Semiconductor-equipment providers - Applied Materials (AMAT), Lam Research $(LRCX)$ and KLA $(KLAC)$ - offer another signal. If advanced packaging demand or AI-specific wafer-fab equipment orders begin to decelerate, that could signal chip makers are pulling back on future production capacity and indicate slower fab capex - undercutting the broader AI investment narrative before it shows up in Magnificent Seven guidance.

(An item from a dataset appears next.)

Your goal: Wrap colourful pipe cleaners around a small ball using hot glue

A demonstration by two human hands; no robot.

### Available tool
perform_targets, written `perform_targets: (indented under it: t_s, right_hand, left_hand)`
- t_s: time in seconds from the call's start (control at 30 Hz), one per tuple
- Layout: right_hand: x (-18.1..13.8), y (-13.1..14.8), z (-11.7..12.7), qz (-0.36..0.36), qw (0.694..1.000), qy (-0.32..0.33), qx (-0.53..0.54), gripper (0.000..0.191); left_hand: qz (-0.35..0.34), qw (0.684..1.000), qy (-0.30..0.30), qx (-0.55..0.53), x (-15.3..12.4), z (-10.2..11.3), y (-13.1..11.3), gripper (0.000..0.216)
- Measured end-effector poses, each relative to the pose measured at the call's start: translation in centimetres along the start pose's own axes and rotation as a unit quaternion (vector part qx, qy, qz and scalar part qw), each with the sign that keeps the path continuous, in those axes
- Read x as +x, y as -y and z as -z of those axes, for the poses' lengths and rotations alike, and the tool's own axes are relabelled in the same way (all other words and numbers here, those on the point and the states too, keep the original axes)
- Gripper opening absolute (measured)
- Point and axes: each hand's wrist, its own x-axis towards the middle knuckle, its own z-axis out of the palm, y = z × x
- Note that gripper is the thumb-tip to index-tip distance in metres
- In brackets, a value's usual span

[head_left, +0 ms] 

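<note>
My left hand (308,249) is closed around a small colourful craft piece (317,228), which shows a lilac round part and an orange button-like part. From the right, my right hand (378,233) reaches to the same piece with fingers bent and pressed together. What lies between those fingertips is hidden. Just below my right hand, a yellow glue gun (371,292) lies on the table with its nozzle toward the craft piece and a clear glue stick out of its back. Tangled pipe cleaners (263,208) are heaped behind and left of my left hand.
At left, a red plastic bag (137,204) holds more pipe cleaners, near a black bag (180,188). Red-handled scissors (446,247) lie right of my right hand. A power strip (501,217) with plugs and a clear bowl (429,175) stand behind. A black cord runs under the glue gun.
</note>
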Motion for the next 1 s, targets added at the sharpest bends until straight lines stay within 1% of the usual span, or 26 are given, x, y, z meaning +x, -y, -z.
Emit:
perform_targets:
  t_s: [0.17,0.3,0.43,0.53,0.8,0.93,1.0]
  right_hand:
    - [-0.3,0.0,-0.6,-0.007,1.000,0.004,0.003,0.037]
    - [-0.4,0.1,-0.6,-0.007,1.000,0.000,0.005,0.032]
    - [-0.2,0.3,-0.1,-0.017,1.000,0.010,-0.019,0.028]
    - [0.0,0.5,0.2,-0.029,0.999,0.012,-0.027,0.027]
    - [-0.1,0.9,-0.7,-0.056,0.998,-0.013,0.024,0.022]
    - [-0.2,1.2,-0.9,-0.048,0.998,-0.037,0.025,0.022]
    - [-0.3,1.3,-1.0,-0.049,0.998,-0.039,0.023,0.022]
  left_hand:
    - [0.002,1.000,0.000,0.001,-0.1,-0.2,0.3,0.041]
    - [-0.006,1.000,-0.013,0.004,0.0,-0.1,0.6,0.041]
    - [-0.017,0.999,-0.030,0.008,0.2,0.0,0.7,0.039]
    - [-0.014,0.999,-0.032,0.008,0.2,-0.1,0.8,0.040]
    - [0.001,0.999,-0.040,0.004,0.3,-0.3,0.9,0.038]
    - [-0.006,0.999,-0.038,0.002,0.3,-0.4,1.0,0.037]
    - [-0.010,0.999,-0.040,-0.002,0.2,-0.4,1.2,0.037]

Enterprise software companies such as ServiceNow (NOW), whose platform automates mission-critical workflows and increasingly integrates AI and automation layers, provide a different angle. If net retention and renewal rates - such as the roughly 98% renewal rate ServiceNow reports - remain high or expand as customers adopt AI features, that suggests enterprises are expanding usage rather than treating these tools as discretionary spend.
The AI clock is ticking
The optimistic case is straightforward: If AI drives productivity improvements that show up as revenue-per-employee gains, operating leverage and margin expansion, and if hyperscaler capex converts into high-margin cloud- and AI-services revenue, the spending will have been justified.
The pessimistic case is equally clear: If capex intensity remains elevated for multiple quarters without corresponding revenue acceleration or free-cash-flow improvement, and if depreciation from prior AI buildouts begins compressing margins without offsetting productivity gains, the market will reprice the investment thesis.
The Magnificent Seven's earnings will not settle the question definitively. But they will show whether the AI payback clock is still running on time - or starting to slip.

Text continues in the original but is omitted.